Circuit Transformer: A Transformer That Preserves Logical Equivalence

Authors: Xihan Li, Xing Li, Lei Chen, Xing Zhang, Mingxuan Yuan, Jun Wang

ICLR 2025 | Venue PDF | Archive PDF | Plain Text | LLM Run Details

Reproducibility Variable Result LLM Response
Research Type Experimental Experimentally, we trained an 88-million-parameter Circuit Transformer to generate equivalent yet more compact forms of input circuits, outperforming existing neural approaches on both synthetic and real world benchmarks, without any violation of equivalence constraints.
Researcher Affiliation Collaboration 1 UCL Centre for Artificial Intelligence 2 Huawei Noah s Ark Lab EMAIL EMAIL
Pseudocode Yes Algorithm 1 Constrained Sequence Generation with Cutoff properties... Algorithm 2 The Computation of St... Algorithm 3 Circuit generation with immediate equivalent node merging... Algorithm 4 Circuit Generation with Circuit Transformer and Monte-Carlo Tree Search... Algorithm 5 Random generation of a k-input, l-output circuit
Open Source Code Yes Code: https://github.com/snowkylin/circuit-transformer
Open Datasets Yes IWLS FFWs: we transform the IWLS 2023 benchmark (Mishchenko, 2023) into circuits represented by AND and NOT gates by the script suggested in (Mishchenko & Chatterjee, 2022), and extract 1.5 million 8-input, 2-output fanout-free windows (FFWs), a kind of substructure of large circuits (Zhu et al., 2023).
Dataset Splits Yes 89% of the data is for training, 1% is for validation and 10% is reserved for testing.
Hardware Specification Yes All the Transformer models are trained on the training set sufficiently for 5 epochs on a single NVIDIA Ge Force RTX 4090 graphic card for 75 hours.

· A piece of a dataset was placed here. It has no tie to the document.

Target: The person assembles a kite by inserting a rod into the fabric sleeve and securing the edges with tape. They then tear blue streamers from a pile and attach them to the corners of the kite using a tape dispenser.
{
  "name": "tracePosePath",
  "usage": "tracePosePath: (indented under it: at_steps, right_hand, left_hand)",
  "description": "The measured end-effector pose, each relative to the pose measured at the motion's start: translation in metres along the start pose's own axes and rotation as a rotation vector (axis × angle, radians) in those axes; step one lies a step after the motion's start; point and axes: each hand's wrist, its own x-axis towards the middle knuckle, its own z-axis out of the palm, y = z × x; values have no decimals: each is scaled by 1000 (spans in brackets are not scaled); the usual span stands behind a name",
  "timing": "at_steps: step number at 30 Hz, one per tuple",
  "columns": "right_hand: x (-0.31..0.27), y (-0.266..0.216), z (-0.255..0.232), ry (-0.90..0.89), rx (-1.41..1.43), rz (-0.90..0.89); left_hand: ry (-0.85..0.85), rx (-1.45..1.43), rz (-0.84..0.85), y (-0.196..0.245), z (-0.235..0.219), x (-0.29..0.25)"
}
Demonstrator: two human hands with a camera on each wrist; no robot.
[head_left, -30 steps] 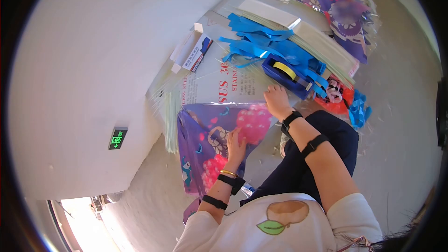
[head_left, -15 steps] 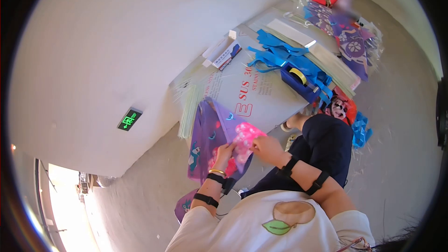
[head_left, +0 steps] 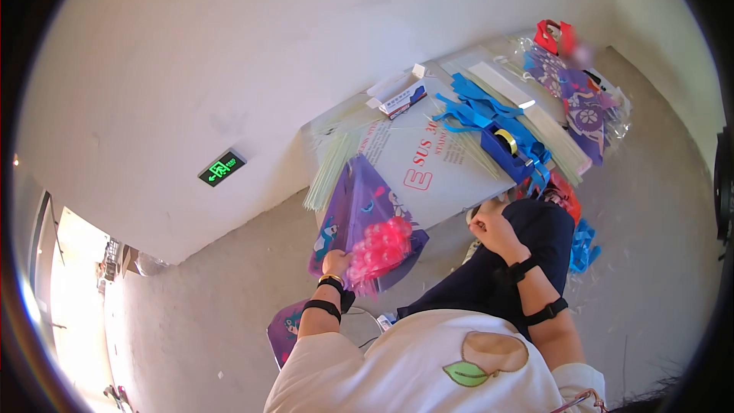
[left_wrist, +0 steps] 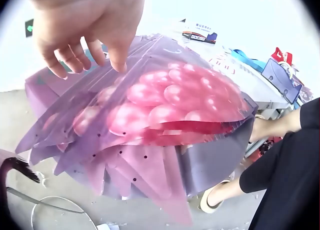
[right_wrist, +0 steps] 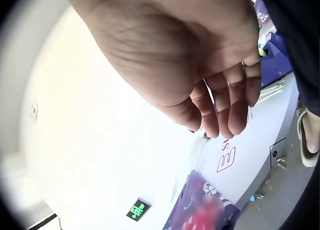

All the experiments are conducted on a workstation with the following specification: CPU: AMD Ryzen 9 7950X Desktop Processor (16 cores, 32 threads) Memory: 192GB (48GB 4) DDR5 5200MHz GPU: NVIDIA Ge Force RTX 4090 2
Software Dependencies No The paper mentions 'The implementation is based on (Yu et al., 2020)' which refers to TensorFlow Model Garden, but does not provide specific version numbers for TensorFlow or any other libraries or software used.
Experiment Setup Yes The embedding width and the size of feedforward layer are set to 512 and 2048 following (Vaswani et al., 2017), while the number of attention layers is set to 12, leading to 88.2 million total parameters... The vocabulary size is 20... Batch size is set to be 128. The maximum length of the input and output sequence is set to be 200. To evaluate the effectiveness of tree positional encoding (TPE) in Section 4.4, we trained Circuit Transformers with and without TPE. The maximal depth of tree positional embeddings is set to be 32. ... trained ... for 5 epochs.